**WORK TASK:**
Keep only the lines of the data below that contain "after", and copy them.

**RAW DATA:**
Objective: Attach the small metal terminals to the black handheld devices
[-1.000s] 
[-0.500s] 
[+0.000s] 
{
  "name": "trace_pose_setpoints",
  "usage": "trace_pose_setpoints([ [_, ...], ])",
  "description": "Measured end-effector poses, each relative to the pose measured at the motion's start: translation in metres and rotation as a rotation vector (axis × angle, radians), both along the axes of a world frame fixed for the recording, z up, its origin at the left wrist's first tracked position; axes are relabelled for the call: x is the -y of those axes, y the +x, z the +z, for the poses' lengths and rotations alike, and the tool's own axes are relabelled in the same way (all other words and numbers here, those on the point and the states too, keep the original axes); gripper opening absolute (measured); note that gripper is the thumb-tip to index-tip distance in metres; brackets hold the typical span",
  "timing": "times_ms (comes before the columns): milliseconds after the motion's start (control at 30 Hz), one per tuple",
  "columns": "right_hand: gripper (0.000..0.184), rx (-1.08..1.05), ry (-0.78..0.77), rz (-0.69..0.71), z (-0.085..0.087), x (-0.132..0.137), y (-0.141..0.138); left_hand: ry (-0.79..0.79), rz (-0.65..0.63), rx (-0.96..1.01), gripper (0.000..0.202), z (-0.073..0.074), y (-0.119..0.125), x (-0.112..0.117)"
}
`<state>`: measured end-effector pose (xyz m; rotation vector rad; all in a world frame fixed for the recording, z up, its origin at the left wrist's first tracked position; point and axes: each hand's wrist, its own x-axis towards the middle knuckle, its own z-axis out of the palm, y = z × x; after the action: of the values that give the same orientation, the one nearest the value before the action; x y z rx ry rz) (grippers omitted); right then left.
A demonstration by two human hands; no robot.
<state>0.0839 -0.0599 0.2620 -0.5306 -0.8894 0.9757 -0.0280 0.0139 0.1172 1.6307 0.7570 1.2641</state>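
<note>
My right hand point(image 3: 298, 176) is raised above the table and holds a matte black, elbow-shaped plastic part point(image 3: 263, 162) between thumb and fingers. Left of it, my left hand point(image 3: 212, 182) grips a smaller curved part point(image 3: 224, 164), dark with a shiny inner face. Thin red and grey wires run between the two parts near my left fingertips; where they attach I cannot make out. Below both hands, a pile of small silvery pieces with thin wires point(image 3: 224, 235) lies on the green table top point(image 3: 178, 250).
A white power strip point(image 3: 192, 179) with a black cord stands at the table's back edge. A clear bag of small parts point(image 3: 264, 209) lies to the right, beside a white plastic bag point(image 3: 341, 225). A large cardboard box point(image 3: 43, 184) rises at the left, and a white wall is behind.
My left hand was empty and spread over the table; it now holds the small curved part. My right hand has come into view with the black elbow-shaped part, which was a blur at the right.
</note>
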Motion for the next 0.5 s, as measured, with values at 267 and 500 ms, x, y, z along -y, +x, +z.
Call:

**OUTPUT OF THE EXERCISE:**
  "timing": "times_ms (comes before the columns): milliseconds after the motion's start (control at 30 Hz), one per tuple",
`<state>`: measured end-effector pose (xyz m; rotation vector rad; all in a world frame fixed for the recording, z up, its origin at the left wrist's first tracked position; point and axes: each hand's wrist, its own x-axis towards the middle knuckle, its own z-axis out of the palm, y = z × x; after the action: of the values that give the same orientation, the one nearest the value before the action; x y z rx ry rz) (grippers omitted); right then left.

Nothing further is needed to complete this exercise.